- _About this task_
Using the data that follows, return exactly the lines from the one that contains "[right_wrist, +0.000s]" through the one that contains "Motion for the", ends included.

----- The data -----

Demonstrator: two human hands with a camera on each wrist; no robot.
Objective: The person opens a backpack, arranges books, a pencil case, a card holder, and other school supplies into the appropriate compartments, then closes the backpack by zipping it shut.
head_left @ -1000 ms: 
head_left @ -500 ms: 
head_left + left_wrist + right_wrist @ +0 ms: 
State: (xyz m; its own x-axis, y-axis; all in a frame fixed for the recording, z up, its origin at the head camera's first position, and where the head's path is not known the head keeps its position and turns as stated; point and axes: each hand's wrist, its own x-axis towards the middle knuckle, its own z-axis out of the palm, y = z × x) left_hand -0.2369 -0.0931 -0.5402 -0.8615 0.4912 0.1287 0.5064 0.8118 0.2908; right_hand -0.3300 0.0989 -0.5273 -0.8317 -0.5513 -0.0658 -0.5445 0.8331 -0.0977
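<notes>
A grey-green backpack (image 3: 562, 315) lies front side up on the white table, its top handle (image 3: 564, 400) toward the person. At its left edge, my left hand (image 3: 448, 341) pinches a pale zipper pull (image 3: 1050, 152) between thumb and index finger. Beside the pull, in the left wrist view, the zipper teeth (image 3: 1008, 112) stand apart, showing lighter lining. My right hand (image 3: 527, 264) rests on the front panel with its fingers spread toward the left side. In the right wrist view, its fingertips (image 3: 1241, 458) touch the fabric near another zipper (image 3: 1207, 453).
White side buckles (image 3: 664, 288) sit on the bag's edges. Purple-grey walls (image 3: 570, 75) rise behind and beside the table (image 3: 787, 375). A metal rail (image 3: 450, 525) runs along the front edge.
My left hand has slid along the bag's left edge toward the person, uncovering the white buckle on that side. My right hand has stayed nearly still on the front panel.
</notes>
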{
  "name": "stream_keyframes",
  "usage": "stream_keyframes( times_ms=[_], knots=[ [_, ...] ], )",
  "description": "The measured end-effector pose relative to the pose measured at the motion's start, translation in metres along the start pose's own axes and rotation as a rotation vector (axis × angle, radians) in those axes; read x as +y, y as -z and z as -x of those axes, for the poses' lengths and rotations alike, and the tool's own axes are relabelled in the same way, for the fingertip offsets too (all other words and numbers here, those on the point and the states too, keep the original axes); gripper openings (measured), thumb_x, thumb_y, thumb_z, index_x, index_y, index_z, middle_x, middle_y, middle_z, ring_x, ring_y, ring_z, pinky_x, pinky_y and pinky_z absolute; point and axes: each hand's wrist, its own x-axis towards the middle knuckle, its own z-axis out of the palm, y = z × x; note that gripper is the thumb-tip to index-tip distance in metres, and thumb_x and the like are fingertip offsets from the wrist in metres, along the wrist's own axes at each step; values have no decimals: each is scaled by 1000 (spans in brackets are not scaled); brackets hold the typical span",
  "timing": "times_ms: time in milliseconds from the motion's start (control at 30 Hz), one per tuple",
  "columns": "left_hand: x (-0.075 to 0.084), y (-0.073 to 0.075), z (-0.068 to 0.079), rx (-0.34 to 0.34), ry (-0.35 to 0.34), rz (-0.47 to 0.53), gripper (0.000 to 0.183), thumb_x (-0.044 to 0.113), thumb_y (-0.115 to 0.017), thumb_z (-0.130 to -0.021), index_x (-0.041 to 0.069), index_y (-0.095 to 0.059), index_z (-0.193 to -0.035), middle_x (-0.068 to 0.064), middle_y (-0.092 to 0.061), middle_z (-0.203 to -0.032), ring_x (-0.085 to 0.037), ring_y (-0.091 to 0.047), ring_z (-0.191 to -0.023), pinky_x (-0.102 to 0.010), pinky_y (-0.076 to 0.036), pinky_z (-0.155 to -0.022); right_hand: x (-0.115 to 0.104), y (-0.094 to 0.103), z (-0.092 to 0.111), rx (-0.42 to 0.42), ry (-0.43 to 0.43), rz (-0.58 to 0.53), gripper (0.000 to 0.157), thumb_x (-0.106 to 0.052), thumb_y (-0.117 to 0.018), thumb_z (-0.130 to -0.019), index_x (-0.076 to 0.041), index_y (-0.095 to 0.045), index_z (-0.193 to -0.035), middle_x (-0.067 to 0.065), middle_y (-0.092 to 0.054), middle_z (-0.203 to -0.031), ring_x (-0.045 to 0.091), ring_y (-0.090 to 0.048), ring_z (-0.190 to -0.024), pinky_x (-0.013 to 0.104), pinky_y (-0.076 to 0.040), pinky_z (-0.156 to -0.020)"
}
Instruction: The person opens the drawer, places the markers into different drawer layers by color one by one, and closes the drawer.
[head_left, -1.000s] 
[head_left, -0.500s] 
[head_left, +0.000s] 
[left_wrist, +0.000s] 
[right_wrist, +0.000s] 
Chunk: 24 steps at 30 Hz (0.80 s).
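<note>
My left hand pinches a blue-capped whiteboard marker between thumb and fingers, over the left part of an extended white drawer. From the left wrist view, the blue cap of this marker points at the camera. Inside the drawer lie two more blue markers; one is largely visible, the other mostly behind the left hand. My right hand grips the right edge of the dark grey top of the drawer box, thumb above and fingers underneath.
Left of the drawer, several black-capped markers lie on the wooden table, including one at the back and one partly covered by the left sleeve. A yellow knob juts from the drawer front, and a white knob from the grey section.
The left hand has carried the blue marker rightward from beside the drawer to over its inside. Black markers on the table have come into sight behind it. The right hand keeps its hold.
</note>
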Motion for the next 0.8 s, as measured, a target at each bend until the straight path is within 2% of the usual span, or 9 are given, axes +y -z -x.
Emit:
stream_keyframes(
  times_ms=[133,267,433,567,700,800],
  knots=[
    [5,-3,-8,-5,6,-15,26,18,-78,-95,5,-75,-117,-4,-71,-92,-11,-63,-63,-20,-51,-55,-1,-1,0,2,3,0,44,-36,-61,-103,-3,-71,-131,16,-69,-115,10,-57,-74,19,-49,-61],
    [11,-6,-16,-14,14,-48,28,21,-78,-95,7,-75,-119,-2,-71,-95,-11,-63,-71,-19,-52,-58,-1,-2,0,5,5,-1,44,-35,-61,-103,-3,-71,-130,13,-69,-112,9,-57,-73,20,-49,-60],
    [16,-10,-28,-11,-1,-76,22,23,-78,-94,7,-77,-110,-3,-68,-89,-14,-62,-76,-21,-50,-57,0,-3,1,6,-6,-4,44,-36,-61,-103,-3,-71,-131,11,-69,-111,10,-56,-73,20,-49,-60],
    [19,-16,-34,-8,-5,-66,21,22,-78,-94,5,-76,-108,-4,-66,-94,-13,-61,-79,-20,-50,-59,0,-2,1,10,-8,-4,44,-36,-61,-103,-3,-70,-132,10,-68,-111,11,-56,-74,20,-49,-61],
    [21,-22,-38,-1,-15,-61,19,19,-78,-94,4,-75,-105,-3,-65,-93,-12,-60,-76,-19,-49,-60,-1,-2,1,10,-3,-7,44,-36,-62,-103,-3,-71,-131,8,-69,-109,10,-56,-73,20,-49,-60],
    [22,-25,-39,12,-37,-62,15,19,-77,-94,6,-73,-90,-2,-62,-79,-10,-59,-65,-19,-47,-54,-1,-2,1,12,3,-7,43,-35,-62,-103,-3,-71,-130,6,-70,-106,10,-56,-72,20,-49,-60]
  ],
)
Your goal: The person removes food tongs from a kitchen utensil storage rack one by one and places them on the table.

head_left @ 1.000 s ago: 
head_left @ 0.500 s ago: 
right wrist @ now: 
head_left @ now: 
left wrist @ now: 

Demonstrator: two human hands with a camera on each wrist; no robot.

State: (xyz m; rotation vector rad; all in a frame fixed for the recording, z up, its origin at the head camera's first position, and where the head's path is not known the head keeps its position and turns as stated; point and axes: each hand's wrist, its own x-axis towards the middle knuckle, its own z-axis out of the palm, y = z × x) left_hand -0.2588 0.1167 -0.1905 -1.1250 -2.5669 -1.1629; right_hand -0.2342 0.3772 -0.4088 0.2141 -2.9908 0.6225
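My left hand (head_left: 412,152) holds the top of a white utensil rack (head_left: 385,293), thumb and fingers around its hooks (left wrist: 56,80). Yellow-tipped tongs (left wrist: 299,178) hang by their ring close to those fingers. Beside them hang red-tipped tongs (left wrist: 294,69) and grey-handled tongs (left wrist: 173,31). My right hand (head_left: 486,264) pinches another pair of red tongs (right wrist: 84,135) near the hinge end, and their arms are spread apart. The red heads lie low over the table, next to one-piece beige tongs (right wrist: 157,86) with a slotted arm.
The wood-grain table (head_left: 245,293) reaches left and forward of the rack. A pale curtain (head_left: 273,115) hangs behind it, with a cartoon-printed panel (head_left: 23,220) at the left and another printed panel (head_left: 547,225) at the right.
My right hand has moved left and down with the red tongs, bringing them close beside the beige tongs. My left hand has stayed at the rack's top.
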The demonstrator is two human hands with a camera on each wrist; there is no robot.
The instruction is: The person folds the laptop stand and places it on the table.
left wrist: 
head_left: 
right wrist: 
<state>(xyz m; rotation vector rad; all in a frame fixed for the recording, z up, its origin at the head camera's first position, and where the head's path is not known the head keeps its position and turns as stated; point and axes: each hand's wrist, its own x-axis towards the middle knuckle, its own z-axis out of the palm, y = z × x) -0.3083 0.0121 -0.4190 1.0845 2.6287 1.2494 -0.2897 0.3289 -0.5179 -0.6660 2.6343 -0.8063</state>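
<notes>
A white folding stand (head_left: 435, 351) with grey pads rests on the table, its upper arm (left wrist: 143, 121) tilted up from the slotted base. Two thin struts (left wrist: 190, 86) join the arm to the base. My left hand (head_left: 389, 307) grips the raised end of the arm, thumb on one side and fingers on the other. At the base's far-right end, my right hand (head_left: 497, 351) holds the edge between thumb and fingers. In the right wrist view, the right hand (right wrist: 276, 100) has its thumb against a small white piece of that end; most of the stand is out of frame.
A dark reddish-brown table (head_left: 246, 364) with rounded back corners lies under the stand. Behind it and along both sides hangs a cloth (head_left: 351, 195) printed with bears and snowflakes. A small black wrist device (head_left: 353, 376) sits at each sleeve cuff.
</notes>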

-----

- _Solution to the exercise_
[right_wrist, +0.000s] 
Chunk: 24 steps at 30 Hz (0.80 s).
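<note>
My left hand pinches a blue-capped whiteboard marker between thumb and fingers, over the left part of an extended white drawer. From the left wrist view, the blue cap of this marker points at the camera. Inside the drawer lie two more blue markers; one is largely visible, the other mostly behind the left hand. My right hand grips the right edge of the dark grey top of the drawer box, thumb above and fingers underneath.
Left of the drawer, several black-capped markers lie on the wooden table, including one at the back and one partly covered by the left sleeve. A yellow knob juts from the drawer front, and a white knob from the grey section.
The left hand has carried the blue marker rightward from beside the drawer to over its inside. Black markers on the table have come into sight behind it. The right hand keeps its hold.
</note>
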Motion for the next 0.8 s, as measured, a target at each bend until the straight path is within 2% of the usual span, or 9 are given, axes +y -z -x.

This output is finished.